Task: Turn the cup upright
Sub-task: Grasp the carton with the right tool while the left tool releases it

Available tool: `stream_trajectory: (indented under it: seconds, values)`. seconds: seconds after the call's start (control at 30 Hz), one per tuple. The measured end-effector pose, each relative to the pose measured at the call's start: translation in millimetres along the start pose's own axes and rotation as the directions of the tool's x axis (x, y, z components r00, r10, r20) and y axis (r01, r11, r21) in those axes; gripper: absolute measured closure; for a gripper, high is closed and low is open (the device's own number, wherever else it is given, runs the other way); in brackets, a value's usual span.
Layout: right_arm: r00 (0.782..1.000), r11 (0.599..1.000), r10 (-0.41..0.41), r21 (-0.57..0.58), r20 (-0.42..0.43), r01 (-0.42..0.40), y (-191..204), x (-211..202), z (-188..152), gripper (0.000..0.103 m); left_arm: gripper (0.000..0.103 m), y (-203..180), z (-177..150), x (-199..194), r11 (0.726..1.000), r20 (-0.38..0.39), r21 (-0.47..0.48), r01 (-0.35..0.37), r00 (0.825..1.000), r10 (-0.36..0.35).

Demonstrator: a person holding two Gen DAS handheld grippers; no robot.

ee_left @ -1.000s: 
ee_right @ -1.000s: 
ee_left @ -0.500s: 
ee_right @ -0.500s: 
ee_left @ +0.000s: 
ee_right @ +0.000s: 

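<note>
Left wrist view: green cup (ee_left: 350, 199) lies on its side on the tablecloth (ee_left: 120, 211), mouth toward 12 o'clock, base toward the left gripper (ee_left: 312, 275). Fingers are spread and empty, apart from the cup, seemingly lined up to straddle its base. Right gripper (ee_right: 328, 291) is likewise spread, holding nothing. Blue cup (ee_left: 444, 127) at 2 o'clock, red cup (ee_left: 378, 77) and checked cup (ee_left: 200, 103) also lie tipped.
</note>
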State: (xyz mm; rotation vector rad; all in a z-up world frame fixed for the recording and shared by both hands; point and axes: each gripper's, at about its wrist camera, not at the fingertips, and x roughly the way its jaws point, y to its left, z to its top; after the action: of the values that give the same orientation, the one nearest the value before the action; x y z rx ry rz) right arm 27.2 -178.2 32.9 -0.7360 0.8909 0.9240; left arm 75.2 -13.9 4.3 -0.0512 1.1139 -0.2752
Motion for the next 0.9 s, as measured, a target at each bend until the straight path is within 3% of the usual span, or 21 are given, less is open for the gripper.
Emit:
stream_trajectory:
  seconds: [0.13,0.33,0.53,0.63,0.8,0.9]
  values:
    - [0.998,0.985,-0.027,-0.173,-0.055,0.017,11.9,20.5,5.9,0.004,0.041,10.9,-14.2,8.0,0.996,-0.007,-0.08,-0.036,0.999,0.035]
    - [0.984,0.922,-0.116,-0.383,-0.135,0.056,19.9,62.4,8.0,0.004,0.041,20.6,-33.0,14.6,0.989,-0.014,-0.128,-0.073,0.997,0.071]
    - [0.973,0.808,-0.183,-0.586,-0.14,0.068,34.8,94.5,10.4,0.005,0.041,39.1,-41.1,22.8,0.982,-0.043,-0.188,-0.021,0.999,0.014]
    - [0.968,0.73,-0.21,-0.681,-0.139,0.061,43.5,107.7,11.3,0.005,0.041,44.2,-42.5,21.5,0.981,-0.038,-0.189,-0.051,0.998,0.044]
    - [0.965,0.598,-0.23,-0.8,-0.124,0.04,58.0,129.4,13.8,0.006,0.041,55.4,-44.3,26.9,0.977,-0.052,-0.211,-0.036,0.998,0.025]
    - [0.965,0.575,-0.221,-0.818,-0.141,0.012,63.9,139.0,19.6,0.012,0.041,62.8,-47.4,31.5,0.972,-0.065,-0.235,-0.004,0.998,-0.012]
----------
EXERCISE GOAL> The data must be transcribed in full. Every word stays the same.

EXPECTED ANSWER>
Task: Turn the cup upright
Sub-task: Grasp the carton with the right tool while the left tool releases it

Available tool: `stream_trajectory: (indented under it: seconds, values)`. seconds: seconds after the call's start (control at 30 Hz), one per tuple. The measured end-effector pose, each relative to the pose measured at the call's start: translation in millimetres along the start pose's own axes and rotation as the directions of the tool's x axis (x, y, z components r00, r10, r20) and y axis (r01, r11, r21) in those axes; gripper: absolute measured closure; for a gripper, high is closed and low is open (the device's own number, wherever else it is given, runs the other way); in brackets, a value's usual span.
Layout: right_arm: r00 (0.782..1.000), r11 (0.599..1.000), r10 (-0.41..0.41), r21 (-0.57..0.58), r20 (-0.42..0.43), r01 (-0.42..0.40), y (-191..204), x (-211..202), z (-188..152), gripper (0.000..0.103 m); left_arm: gripper (0.000..0.103 m), y (-203..180), z (-177..150), x (-199..194), r11 (0.726..1.000), r20 (-0.38..0.39), r21 (-0.47..0.48), r01 (-0.35..0.37), r00 (0.825..1.000), r10 (-0.36..0.35).

Demonstrator: a person holding two Gen DAS handheld grippers; no robot.

ee_left @ -1.000s: 
ee_right @ -1.000s: 
ee_left @ -0.500s: 
ee_right @ -0.500s: 
ee_left @ +0.000s: 
ee_right @ +0.000s: 

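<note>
Left wrist view: green cup (ee_left: 350, 199) lies on its side on the tablecloth (ee_left: 120, 211), mouth toward 12 o'clock, base toward the left gripper (ee_left: 312, 275). Fingers are spread and empty, apart from the cup, seemingly lined up to straddle its base. Right gripper (ee_right: 328, 291) is likewise spread, holding nothing. Blue cup (ee_left: 444, 127) at 2 o'clock, red cup (ee_left: 378, 77) and checked cup (ee_left: 200, 103) also lie tipped.
</note>
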State: (xyz mm; rotation vector rad; all in a z-up world frame fixed for the recording and shared by both hands; point and axes: each gripper's, at about its wrist camera, not at the fingertips, and x roughly the way its jaws point, y to its left, z to its top; after the action: of the values that give the same orientation, the one nearest the value before the action; x y z rx ry rz) right arm 27.2 -178.2 32.9 -0.7360 0.8909 0.9240; left arm 75.2 -13.9 4.3 -0.0512 1.1139 -0.2752
Motion for the next 0.9 s, as measured, a target at each bend until the straight path is within 3% of the usual span, or 21 are given, less is open for the gripper.
Emit:
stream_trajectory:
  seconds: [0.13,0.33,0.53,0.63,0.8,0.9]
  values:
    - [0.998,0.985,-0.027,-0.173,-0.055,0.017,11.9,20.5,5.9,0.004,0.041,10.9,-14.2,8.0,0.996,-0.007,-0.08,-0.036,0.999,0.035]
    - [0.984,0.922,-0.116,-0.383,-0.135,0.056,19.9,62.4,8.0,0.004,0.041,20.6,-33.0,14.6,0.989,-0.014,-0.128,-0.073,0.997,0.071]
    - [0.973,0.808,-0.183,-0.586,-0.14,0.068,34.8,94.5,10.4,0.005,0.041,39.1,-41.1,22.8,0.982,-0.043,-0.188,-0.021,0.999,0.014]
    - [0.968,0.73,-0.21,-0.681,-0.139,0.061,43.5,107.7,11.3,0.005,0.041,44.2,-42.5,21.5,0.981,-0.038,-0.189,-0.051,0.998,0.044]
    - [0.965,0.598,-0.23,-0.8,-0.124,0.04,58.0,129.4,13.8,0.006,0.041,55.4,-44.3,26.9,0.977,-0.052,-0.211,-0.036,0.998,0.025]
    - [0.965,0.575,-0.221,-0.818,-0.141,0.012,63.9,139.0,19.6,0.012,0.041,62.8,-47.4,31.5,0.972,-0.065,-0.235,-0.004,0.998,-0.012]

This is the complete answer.